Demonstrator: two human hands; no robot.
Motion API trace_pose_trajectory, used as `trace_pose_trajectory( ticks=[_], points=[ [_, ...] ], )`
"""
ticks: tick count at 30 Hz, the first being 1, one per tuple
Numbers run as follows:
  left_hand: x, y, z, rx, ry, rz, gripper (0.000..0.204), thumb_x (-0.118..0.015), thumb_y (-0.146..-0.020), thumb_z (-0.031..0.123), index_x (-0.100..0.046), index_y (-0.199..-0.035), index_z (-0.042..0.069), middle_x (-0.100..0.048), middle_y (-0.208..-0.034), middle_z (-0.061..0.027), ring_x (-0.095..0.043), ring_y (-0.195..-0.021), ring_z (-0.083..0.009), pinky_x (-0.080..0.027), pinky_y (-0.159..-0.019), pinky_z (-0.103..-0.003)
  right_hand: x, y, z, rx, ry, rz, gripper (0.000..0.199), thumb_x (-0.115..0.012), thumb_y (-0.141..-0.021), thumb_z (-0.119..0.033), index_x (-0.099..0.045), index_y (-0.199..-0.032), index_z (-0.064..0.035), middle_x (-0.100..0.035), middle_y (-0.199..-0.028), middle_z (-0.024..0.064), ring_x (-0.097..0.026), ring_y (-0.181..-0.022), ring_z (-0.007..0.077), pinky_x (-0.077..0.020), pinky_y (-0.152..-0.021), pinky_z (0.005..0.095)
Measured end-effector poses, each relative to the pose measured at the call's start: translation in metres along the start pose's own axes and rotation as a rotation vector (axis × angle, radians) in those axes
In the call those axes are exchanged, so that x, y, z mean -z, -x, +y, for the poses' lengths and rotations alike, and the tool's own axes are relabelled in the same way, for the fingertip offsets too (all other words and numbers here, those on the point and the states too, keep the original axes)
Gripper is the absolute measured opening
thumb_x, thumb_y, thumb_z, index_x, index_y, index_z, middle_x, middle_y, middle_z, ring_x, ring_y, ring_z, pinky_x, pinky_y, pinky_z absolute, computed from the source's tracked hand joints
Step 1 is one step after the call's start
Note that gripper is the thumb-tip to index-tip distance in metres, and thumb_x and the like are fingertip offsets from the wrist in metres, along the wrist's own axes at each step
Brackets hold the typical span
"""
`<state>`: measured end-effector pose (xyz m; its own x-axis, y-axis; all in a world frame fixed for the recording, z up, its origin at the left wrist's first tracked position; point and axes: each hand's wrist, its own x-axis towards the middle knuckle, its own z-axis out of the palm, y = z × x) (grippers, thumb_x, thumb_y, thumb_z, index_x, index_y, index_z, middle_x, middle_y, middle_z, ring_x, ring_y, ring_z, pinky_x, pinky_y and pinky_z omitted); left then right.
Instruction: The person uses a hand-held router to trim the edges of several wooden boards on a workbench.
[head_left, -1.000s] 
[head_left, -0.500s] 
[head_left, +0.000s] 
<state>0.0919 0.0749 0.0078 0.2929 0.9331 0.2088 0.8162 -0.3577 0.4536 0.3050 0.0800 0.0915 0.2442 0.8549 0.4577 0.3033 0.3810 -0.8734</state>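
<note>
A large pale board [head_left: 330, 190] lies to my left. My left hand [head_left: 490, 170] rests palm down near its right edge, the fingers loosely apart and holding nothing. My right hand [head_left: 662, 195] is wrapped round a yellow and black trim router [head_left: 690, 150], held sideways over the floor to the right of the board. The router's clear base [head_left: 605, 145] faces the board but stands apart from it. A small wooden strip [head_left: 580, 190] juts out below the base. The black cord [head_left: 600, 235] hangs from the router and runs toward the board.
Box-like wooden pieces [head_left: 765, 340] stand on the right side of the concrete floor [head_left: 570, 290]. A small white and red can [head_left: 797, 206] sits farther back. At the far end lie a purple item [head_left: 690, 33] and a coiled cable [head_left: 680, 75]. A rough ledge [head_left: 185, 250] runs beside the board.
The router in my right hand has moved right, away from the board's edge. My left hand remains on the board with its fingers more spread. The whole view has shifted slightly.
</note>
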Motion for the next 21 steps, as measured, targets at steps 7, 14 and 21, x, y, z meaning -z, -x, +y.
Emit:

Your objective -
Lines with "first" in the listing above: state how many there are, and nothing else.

Solution -
2